Translational Bayesian Pharmacokinetic Framework for Uncertainty-Aware First-in-Human Dose Selection of Therapeutic Monoclonal Antibodies

First-in-human (FIH) dose selection for monoclonal antibodies (mAbs) typically relies on deterministic allometric scaling but lacks formal uncertainty quantification. While Bayesian methods have been widely applied in population PK modeling and dose individualization, their use for propagating uncertainty through allometric scaling in mAb FIH dose selection has not been systematically explored. This is a critical limitation for molecules with narrow therapeutic windows, such as CNS-targeted mAbs, where the blood-brain barrier restricts IgG penetration to [~]0.1-0.3% of plasma concentrations, requiring high systemic doses that must be balanced against dose-limiting toxicities.
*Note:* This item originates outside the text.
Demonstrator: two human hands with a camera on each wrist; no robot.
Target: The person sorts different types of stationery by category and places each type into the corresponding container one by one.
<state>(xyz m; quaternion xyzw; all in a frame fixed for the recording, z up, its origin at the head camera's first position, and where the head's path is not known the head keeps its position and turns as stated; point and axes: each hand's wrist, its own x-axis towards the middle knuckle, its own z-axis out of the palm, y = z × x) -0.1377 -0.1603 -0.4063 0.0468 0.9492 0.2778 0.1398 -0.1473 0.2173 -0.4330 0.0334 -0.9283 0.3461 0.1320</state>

To provide uncertainty-aware FIH dose recommendations, we developed and systematically evaluated a Bayesian hierarchical PK framework tested on CNS mAbs. By simultaneously learning population-level PK distributions and allometric scaling relationships from 9 well-characterized mAbs, the model propagates inter-antibody variability and scaling imprecision into full posterior predictive distributions. For validation, the framework was applied to 3 Alzheimers disease mAbs, donanemab, lecanemab, and aducanumab, using only cynomolgus monkey PK data to predict human outcomes. Leave-one-out cross-validation yielded a mean absolute prediction error of 11.6% for human clearance. Predicted FIH doses were 10 mg/kg for donanemab and lecanemab, and 30 mg/kg for aducanumab. Retrospective comparison with clinical data showed prediction errors of -36.1%, -36.1%, and -15.7%, respectively, all within two-fold of observed values. The systematic under-prediction of clearance is attributable to target-mediated drug disposition not captured by the linear model. However, this bias is pharmacologically conservative, as it over-predicts systemic exposure to ensure wider safety margins. This framework enables risk-informed FIH dose selection by providing full probability distributions of predicted exposures rather than point estimates.